Les recommandations de la Ligue arabe nient tous droits à la femme et à l’enfant, et tendent à conserver la suprématie du chef de famille

Seulement, les réactionnaires savent aussi que la société a horreur du vide et qu’il leur faut sauver les apparences d’une Tunisie admirée dans le monde pour sa volonté de promotion des droits humains. La parade est toute trouvée ; aux droits humains, ils préfèrent le droit de la famille. Sous couvert de développement durable, des propositions en ce sens ont circulé lors de la conférence préparatoire du Sommet arabe de la famille de novembre 2018, qui s’est tenue à Tunis les 21 et 22 juin sous l’égide de la présidence tunisienne et a été inaugurée par le chef du gouvernement, Youssef Chahed.

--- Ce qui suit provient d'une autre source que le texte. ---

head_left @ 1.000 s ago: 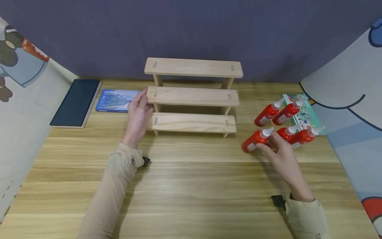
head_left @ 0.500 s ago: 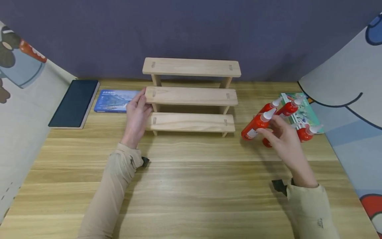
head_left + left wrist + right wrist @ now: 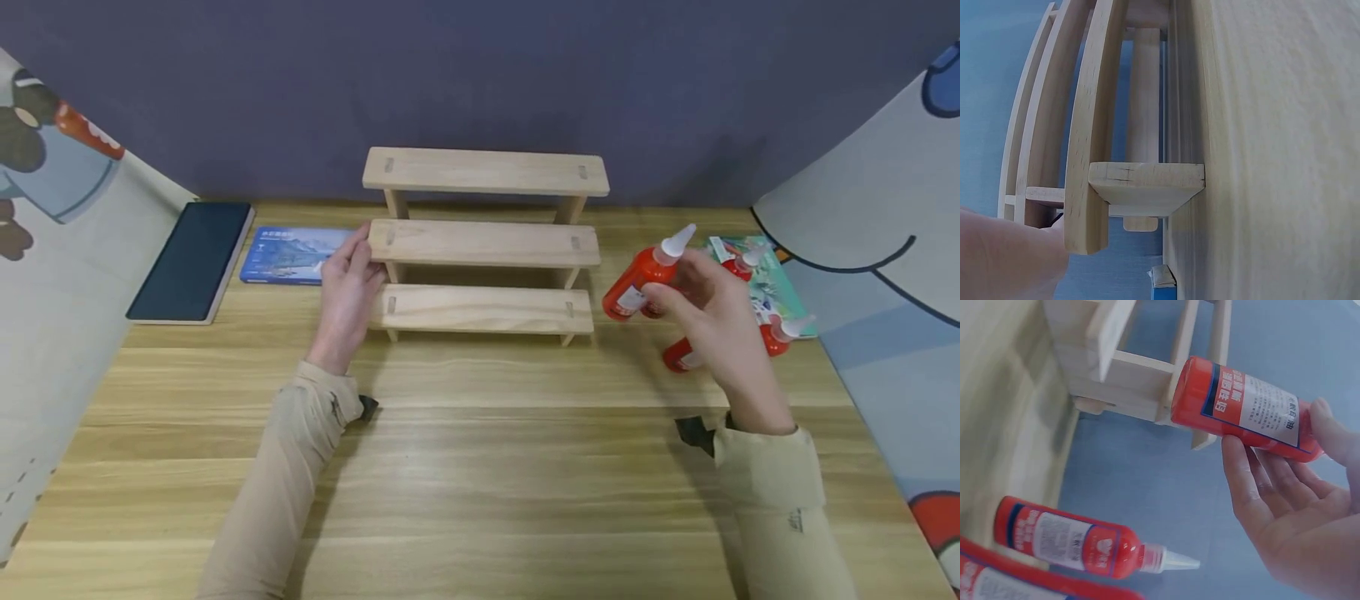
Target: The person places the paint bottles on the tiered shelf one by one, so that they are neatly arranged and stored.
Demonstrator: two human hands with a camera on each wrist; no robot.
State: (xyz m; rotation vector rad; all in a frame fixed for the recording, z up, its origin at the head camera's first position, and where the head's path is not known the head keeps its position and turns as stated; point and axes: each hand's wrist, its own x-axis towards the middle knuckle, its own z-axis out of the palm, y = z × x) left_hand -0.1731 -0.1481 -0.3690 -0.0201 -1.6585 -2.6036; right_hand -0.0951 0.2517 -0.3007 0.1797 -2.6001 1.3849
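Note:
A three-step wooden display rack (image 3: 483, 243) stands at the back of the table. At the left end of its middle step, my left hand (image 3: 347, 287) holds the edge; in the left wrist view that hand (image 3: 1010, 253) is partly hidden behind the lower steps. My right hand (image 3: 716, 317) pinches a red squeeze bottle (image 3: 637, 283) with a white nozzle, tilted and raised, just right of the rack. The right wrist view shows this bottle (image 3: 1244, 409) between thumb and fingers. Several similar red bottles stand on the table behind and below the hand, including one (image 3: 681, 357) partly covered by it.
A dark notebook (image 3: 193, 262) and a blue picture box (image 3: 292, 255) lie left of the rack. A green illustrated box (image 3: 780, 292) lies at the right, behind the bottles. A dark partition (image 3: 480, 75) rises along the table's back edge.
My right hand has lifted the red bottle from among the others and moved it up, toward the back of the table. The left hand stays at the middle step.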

« Les recommandations de la Ligue arabe sur les droits de la famille nient tous droits à la femme et à l’enfant, et tendent à conserver la suprématie du chef de famille sans toutefois définir la famille mais en sous-entendant la préservation du patriarcat. La déclaration de Tunis sur les droits de la famille ira dans ce sens », alerte le défenseur des droits de l’enfant, le docteur Moez Cherif, dénonçant le double langage des responsables tunisiens.

Quelle cohérence entre le projet de la Colibe, initiative présidentielle, et l’appui du gouvernement aux recommandations de la Ligue arabe ? Les égalités et les libertés, noyées dans un débat public houleux, risquent d’être sacrifiées en catimini au nom du consensus politique.